This is not an exhaustive list of the research challenges facing UQ at the extreme scale. However, because of potential effects on simulation code structure and composition, these examples demonstrate the immediate need to address the exascale challenges of UQ.

10.1.2 Optimization

The dramatic increase in computing capability at the exascale is expected to increase the role that mathematical optimization plays across the science and engineering landscape [34]. However, substantial barriers exist that prevent simple reuse of current optimization algorithms for application at the exascale. In traditional mathematical optimization, the optimization algorithm is represented by an outer loop around the forward evaluation of objective/constraint functions and their respective derivative/adjoint functions. These loops tend to be inherently sequential: the functions are evaluated at a single point in the design/decision space for each iteration. In such single-point methods, research has focused on parallelizing the underlying linear algebraic operations within an optimization step and/or parallelizing the forward evaluations [15, 17, 28, 85, 102]; for many problems, exascale computing will bring to an end to savings based on such parallelism. A fundamental challenge in optimization for the exascale is thus the reduction of the number of outer loop iterations, but exascale computing will also enable the solution of broader classes of optimization problems, such as optimization with integer decision variables [10, 46], robust optimization and optimization under uncertainty [13, 16], and global optimization [61, 88]. The structures of such problems allow for algorithms that are less sequential, which will provide additional opportunities for parallelism.

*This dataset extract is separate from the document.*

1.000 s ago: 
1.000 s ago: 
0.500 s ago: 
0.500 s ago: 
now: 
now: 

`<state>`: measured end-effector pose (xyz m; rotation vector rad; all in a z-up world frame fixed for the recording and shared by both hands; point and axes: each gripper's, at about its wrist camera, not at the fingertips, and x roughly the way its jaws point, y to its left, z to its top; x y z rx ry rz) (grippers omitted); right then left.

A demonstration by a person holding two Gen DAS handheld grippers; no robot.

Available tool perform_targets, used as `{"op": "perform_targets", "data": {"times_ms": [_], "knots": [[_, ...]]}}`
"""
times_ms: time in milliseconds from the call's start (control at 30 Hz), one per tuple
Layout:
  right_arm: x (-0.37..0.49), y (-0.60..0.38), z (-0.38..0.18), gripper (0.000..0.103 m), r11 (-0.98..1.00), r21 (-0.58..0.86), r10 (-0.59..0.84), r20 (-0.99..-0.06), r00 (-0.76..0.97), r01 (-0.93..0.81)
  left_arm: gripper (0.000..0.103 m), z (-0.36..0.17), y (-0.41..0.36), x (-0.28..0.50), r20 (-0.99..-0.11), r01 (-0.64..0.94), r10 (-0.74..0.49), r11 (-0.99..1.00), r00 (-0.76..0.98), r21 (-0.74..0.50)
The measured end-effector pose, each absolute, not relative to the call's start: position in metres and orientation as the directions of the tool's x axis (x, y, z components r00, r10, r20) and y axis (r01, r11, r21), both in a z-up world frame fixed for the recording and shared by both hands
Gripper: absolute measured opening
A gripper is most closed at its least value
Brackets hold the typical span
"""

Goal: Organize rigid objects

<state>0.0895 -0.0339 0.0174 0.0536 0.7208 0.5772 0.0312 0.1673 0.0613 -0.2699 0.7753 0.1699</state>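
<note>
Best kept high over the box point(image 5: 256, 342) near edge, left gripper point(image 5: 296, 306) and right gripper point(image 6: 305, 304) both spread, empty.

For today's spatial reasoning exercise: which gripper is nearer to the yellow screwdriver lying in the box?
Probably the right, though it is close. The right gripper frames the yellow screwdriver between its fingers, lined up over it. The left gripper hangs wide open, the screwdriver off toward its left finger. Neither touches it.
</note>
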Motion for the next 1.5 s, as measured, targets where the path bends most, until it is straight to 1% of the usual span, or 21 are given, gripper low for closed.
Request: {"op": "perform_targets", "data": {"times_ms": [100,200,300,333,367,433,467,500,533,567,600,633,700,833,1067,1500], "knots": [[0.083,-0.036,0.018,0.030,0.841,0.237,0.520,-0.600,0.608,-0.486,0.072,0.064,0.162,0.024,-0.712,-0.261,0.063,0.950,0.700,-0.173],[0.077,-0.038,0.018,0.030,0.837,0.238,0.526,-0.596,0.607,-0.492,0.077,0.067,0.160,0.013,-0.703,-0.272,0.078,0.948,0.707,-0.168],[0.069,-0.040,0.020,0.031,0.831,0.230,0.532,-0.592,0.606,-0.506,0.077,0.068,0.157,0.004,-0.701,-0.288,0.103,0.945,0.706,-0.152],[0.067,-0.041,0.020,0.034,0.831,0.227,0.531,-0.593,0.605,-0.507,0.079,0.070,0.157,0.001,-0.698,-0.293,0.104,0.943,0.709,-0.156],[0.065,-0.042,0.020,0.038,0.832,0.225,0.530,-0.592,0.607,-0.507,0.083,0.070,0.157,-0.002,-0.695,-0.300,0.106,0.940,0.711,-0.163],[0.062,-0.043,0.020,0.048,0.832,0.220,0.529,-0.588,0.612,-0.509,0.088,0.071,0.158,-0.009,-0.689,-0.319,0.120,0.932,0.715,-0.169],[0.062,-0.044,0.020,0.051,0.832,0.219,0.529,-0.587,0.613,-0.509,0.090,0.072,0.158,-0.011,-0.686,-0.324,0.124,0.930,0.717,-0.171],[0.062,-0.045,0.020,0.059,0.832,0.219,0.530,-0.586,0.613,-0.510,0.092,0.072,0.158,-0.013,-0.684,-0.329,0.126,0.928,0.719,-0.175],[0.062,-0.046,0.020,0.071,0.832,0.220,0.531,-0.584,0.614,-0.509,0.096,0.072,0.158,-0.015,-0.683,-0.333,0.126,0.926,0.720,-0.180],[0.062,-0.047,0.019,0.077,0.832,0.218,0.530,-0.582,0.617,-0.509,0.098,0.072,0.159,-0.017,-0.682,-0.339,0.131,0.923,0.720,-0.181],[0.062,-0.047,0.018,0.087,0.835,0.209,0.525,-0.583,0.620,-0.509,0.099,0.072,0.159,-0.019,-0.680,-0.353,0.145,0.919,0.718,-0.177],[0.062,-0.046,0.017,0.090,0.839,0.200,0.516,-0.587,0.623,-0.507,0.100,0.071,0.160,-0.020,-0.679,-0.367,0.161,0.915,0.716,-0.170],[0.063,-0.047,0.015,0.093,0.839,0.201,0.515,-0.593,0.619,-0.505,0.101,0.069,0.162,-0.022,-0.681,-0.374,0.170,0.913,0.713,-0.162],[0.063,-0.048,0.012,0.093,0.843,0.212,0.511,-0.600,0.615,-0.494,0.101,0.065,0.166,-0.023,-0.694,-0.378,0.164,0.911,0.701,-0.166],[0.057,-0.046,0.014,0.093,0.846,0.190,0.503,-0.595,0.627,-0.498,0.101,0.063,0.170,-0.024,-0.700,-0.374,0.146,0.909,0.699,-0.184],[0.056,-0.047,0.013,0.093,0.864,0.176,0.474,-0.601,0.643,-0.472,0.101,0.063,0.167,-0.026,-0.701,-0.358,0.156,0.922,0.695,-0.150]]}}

There are several possible approaches to reduce the number of optimization iterations. For instance, higher-order information, such as higher-order derivatives of the simulation output with respect to the design/decision parameters, could be exploited; current matrix-free algorithms tend to focus solely on efficient Jacobian- and Hessian-vector products. Research is needed on scalable methods to compute and/or apply higher-order information to ensure that higher arithmetic-intensity rates result. Efficient exploitation of sparsity structures, or more general partially separable structures [27], will become increasingly critical as higher-order derivatives are considered.

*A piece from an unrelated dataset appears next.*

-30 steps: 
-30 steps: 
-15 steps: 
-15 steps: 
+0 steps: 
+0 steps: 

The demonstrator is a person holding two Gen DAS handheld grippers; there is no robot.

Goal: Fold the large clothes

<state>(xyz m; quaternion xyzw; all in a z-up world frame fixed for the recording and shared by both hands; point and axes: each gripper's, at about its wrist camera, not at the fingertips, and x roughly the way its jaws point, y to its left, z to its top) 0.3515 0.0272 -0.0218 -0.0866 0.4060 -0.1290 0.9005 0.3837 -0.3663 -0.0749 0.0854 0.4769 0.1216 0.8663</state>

A less traditional approach will be through the development of multi-point or concurrent-point methods, which has been a long-standing challenge in optimization. Such methods determine multiple, distinct (but possibly related) design/decision points for concurrent evaluation either done asynchronously or at differing levels of fidelity. Current research has focused on derivative-free methods [62] or decomposition-based approaches [18, 44], but more general, derivative-based
concurrent-point methods need to be investigated as well; the s-step Krylov and related methods [25, 30], which solve a particular form of unconstrained optimization problem, also provide direction for further research. Classes of problems where concurrent-point methods can produce substantial savings will need to be established. Furthermore, as with UQ methods, the selection process of multiple points will need to account for associated performance implications, perhaps by grouping related forward simulations in order to exploit reuse and minimize data movement, in addition to traditional optimization considerations.

As with hierarchical UQ methods, research is also necessary on optimization algorithms that exploit multiple levels of fidelity. Such methods would embrace a strategy of avoiding expensive evaluations, due perhaps to high-fidelity or resilience considerations, when sampling far from the optimal solution. Such optimization algorithms will need to select point(s) for evaluation along with corresponding fidelity levels, possibly informed by architecture-based and/or performance-model-based knowledge of the expense associated with performing that set of evaluations. Applying multi-level optimization techniques to a complex algorithmic hierarchy is an open challenge, but preliminary work on simpler problems exists, e.g., when an underlying grid structure is present [87,116].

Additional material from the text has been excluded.